Владимир Ильич еще раз обращался к этой мысли. Уже в Москве, когда он получил случайное сообщение, что красноармейцы, стоявшие в одном из зданий, где хранились рукописи и переписка писателей, уничтожают их, не придавая им никакого значения, он после двенадцати часов ночи позвонил ко мне на квартиру и спросил меня, могу ли я сейчас же, к утру, написать брошюру о значении архивов и архивных ценностей, написать популярно, так, чтобы можно было завтра же через РОСТА и газеты разослать ее повсюду, дабы широкие массы знали, что не только нельзя уничтожать архивные материалы, но что, наоборот, их необходимо тщательно собирать. Я ответил Владимиру Ильичу, что попробую это сделать, и просил его разрешить завтра утром дать ему на просмотр то, что напишу. Я тотчас засел за работу и написал брошюру под заглавием ‘Сохраняйте архивы’. Владимир Ильич внес в нее некоторые поправки и распорядился напечатать в РОСТА, а через РОСТА в провинциальных газетах и в ‘Известиях’. Потом эта брошюра была отпечатана в пятидесяти тысячах экземпляров и разослана по красноармейским частям и всевозможным другим организациям. После она не раз переиздавалась и принесла несомненную пользу, так как мы стали отовсюду получать уведомления о том. где находились архивные ценности и различные бумаги. Владимир Ильич просил меня поставить это дело так, чтобы кто-либо из товарищей разъезжал по России и собирал эти материалы и архивы. Мой выбор пал на И. И. Вишневского, которого я хорошо знал по совместной литературной работе и знал также, что он страстно леооит архивное дело. Вишневский был снабжен особыми полномочиями, неутомимо разъезжал по СССР и свозил в Москву огромные архивы и целые библиотеки, которые мы тогда сдавали в Румянцевский музеи, теперешнюю Государственную библиотеку СССР имени В. И. Ленина.
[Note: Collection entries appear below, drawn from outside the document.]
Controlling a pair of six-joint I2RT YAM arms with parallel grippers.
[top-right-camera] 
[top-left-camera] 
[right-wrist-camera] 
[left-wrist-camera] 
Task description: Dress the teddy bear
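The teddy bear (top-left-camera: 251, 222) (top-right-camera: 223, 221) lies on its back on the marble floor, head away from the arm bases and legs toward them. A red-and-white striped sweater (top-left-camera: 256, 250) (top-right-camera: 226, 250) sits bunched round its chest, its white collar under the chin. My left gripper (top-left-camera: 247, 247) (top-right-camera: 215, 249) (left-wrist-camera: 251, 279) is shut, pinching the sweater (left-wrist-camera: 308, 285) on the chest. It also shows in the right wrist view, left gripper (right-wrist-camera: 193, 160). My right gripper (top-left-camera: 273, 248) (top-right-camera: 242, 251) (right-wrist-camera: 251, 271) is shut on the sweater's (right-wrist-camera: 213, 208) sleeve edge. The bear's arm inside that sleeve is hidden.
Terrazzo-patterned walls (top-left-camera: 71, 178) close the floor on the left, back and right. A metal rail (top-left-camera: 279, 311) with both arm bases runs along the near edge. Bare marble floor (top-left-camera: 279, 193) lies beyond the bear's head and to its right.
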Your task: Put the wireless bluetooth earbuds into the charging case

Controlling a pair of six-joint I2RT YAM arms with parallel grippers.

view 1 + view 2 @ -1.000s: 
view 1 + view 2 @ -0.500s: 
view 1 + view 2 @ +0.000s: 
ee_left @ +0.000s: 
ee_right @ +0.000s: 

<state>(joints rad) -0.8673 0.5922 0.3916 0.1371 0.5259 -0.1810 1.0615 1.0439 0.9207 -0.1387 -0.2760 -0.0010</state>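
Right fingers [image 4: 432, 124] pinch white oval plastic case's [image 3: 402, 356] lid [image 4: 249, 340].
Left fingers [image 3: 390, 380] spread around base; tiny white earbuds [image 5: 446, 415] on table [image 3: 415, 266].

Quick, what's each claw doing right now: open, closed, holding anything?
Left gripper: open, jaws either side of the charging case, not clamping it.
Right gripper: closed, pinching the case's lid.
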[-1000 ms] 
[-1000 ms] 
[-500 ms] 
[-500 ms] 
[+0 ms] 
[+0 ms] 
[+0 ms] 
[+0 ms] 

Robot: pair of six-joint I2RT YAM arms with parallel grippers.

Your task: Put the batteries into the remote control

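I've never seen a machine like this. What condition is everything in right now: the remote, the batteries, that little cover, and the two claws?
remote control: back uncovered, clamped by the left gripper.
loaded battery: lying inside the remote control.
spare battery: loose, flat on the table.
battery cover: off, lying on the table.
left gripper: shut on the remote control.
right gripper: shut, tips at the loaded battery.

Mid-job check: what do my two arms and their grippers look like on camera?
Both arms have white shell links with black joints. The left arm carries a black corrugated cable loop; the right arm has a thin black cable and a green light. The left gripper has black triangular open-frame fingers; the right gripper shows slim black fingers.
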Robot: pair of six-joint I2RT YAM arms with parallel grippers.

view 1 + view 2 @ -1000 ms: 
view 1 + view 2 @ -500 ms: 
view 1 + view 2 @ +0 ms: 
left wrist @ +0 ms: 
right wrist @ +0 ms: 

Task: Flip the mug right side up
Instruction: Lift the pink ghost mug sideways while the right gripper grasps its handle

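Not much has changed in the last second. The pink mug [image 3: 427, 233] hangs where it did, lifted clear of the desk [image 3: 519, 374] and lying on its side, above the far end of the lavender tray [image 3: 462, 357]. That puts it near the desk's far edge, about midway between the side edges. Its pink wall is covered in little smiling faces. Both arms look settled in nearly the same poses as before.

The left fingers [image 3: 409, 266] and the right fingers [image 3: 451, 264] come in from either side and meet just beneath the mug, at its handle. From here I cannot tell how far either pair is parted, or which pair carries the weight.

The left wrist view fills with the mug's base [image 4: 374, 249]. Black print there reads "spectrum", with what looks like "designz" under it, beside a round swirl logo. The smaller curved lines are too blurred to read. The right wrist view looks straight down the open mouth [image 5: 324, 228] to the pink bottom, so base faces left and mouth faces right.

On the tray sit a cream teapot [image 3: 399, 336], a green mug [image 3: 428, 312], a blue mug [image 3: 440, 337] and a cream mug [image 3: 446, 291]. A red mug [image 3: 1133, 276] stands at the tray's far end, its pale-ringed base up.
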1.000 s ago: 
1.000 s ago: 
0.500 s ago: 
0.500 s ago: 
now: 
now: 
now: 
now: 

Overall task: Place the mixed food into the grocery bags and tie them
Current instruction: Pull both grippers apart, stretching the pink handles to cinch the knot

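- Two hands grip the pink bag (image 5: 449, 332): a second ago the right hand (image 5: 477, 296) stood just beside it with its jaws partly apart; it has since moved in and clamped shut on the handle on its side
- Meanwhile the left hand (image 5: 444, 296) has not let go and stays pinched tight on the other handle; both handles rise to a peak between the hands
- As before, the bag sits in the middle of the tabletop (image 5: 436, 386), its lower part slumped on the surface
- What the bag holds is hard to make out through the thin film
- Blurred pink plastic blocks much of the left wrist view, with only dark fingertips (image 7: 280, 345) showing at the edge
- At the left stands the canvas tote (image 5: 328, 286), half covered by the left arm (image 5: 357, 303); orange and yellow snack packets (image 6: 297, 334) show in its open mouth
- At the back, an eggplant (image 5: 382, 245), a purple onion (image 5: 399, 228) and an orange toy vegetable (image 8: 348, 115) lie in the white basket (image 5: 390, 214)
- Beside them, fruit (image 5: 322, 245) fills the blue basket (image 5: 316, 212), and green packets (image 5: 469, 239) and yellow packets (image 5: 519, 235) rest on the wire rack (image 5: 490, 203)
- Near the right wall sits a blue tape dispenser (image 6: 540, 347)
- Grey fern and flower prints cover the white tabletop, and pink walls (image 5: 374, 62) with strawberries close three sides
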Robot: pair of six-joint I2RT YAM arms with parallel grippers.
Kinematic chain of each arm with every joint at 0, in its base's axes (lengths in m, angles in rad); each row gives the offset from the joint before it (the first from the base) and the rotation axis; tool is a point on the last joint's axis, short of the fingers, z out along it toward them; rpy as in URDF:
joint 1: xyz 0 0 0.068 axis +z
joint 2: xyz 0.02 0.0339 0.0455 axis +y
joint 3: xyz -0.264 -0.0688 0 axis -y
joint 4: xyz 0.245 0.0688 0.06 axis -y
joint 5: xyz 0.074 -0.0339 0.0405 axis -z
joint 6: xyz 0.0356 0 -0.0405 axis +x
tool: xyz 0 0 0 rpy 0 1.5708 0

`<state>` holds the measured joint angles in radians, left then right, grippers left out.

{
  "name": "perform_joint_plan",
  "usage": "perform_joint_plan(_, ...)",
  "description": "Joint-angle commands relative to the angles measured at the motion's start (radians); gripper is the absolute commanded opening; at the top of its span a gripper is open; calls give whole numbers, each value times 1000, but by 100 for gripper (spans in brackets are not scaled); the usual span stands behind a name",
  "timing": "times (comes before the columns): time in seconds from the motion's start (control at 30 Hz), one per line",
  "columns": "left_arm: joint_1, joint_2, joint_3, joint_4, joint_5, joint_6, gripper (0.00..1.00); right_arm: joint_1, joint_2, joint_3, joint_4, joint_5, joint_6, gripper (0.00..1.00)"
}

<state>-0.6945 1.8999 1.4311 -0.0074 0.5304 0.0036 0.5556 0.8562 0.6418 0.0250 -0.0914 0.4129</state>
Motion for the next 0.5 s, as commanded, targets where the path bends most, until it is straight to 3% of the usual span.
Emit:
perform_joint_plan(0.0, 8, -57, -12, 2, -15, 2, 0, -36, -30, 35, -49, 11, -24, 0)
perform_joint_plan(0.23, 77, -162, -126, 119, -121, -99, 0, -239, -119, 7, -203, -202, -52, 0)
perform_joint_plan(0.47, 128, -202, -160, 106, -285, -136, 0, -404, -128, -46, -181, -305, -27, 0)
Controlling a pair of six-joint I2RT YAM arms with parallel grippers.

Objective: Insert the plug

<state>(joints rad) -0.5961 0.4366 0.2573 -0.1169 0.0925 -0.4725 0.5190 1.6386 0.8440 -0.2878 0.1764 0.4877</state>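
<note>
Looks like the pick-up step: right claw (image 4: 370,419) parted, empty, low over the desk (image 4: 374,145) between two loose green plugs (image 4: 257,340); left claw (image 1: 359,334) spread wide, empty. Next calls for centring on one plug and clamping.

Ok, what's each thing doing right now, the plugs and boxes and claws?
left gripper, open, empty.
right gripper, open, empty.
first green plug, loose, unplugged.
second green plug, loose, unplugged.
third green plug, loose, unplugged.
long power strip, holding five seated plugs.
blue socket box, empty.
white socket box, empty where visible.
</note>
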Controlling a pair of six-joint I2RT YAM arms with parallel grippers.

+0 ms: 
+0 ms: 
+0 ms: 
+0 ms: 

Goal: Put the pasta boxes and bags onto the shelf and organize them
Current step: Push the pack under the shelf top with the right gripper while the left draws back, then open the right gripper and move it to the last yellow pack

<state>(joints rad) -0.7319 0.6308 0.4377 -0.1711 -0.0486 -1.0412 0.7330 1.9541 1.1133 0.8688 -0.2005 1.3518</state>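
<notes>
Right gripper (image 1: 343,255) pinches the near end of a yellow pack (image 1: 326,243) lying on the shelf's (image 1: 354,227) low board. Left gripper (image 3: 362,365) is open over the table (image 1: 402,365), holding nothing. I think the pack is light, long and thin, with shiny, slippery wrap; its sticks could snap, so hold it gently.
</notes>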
Еще тогда, когда, казалось, не было ни минуты свободной думать об архивных ценностях, музеях и библиотеках, Владимир Ильич находил время не только обо всем этом думать, но и давать ценнейшие общие директивы по этому делу.
Теперь, когда наша партия свыше тридцати лет находится у власти и пользуется единодушной поддержкой всех трудящихся, совершенно естественно, что давнишние заветы Владимира Ильича и на этом участке нашей работы энергично осуществляются, помогая нашему культурному росту и исследовательскому творчеству.

ПРИМЕЧАНИЯ

В первой редакции опубликовано в газете ‘Вечерняя Москва’ (27.XI 1933, No 271) под названием ‘Какой хотел видеть Ленин Москву’. Печатается по III т. Избр. соч.
1 В пункте 5-м декрета СНК от 12 апреля 1918 г. о памятниках Республики постановлено: ‘Той же комиссии поручается спешно подготовить декорирование города в день 1 Мая п замену надписей, эмблем, названий улиц, гербов и т. п. новыми, отражающими идеи и чувства революционной трудовой России’ (см ‘Декреты Советской власти’, т. II. M., 1959, стр. 96).
2 М. Н. Покровский (1868—1932) — видный советский государственный и общественный деятель, историк, член большевистской партии с 1905 г. Принимал активное участие в революции 1905—1907 гг. и в вооруженном восстании в Москве в 1917 г. Зам, наркома по просвещению с 1918 по 1932 г., руководитель Коммунистической академии, Института красной профессуры, академик.
3 В. М. Фриче (1870—1928) — советский историк литературы и искусствовед, член большевистской партии с 1917 г. После Октябрьской революции вел партийную и советскую работу, с 1922 г. руководил Институтом языка и литературы при РАНИОН, главный редактор ‘Литературной энциклопедии’.
4 Список имен великих людей, составленный Народным комиссариатом просвещения, обсуждался на заседании СНК и в качестве Постановления подписан 30 июля 1918 г. В. И. Лениным, В. Д. Бонч-Бруевичем и Н. П. Горбуновым (см. ‘Декреты Советской власти’, т. III. M, 1964, стр. 118-119).